You’ll see a number of handmade, wooden boats – dressed in soft pastels and decorated in colourful flowers, rowed by villagers who’ll take you underneath the falls for photographs.

Trip advisor organise this trip for around £25 per person, but you can also arrange in the city of Marrakech with a local tour operator.

Majorelle Gardens

Marrakech is famous for its stunning mosaics, and Majorelle gardens is home to some beautiful artwork.

A little set back from the centre, probably around 30 minute walk from Jemaa el-Fnaa, you’ll find the gardens paying tribute to Yves Saint Laurent, who lived in Marrakech for a number of years.
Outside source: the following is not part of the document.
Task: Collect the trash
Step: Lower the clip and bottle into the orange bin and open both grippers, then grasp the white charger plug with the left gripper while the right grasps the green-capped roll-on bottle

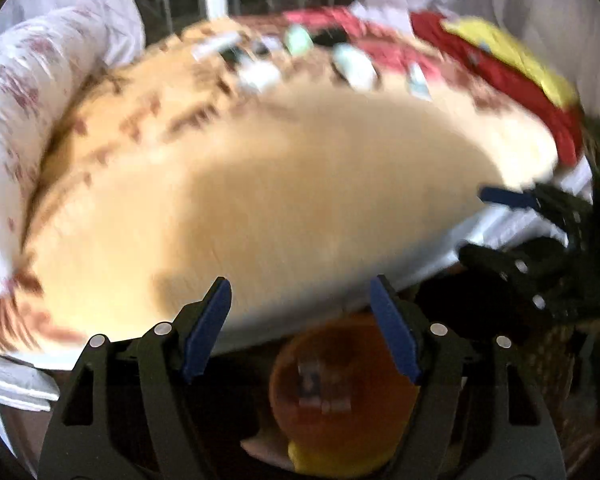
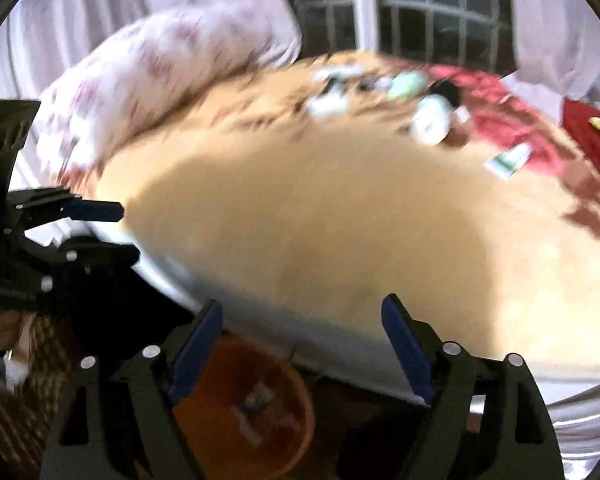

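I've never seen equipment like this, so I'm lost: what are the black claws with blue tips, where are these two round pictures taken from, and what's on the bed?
No robot here: a person holds a two-finger gripper in each hand. Each picture comes from a fisheye camera on one gripper, looking along its fingers. The left gripper and right gripper are both open and hold nothing. Below them stands an orange bin with some scraps inside. The bed has a tan cover; small blurred wrappers and packets lie at its far end, near a red cloth and a floral pillow.
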The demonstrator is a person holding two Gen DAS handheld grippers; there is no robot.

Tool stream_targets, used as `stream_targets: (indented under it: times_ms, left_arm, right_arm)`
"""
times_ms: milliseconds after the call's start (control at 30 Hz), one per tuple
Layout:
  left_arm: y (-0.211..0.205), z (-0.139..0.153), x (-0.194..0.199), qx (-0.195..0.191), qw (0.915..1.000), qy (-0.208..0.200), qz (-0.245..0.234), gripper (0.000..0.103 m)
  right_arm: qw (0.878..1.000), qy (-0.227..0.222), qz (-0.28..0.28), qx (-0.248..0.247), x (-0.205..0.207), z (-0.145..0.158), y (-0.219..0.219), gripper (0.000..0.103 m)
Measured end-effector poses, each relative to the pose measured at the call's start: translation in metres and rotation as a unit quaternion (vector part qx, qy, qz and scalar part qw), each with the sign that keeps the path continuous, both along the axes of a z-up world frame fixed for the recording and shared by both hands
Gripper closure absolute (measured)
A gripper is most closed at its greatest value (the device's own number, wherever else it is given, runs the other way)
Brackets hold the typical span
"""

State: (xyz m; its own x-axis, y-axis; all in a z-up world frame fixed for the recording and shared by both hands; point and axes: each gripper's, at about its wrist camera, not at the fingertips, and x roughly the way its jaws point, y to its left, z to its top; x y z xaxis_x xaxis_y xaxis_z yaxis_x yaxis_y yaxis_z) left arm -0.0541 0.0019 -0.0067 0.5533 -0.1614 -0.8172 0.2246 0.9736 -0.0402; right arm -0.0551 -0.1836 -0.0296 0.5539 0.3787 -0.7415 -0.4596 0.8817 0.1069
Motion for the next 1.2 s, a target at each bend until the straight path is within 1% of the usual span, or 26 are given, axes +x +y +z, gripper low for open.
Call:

The garden is enchanted with splashes of royal blue and canary yellow, which created the setting for some of the designers most famous photo shoots.

You can go to the YSL museum for around £4, where you can see inside his famous house and look at some memorabilia.

This is a major tourist hot spot – so it’s probably best to go early in the morning to avoid queuing outside in the heat.

If you can’t make it to Majorelle gardens, the Cyber Park is also worth a visit. This is in the centre of Marrakech, just by Jemaa el-Fnaa.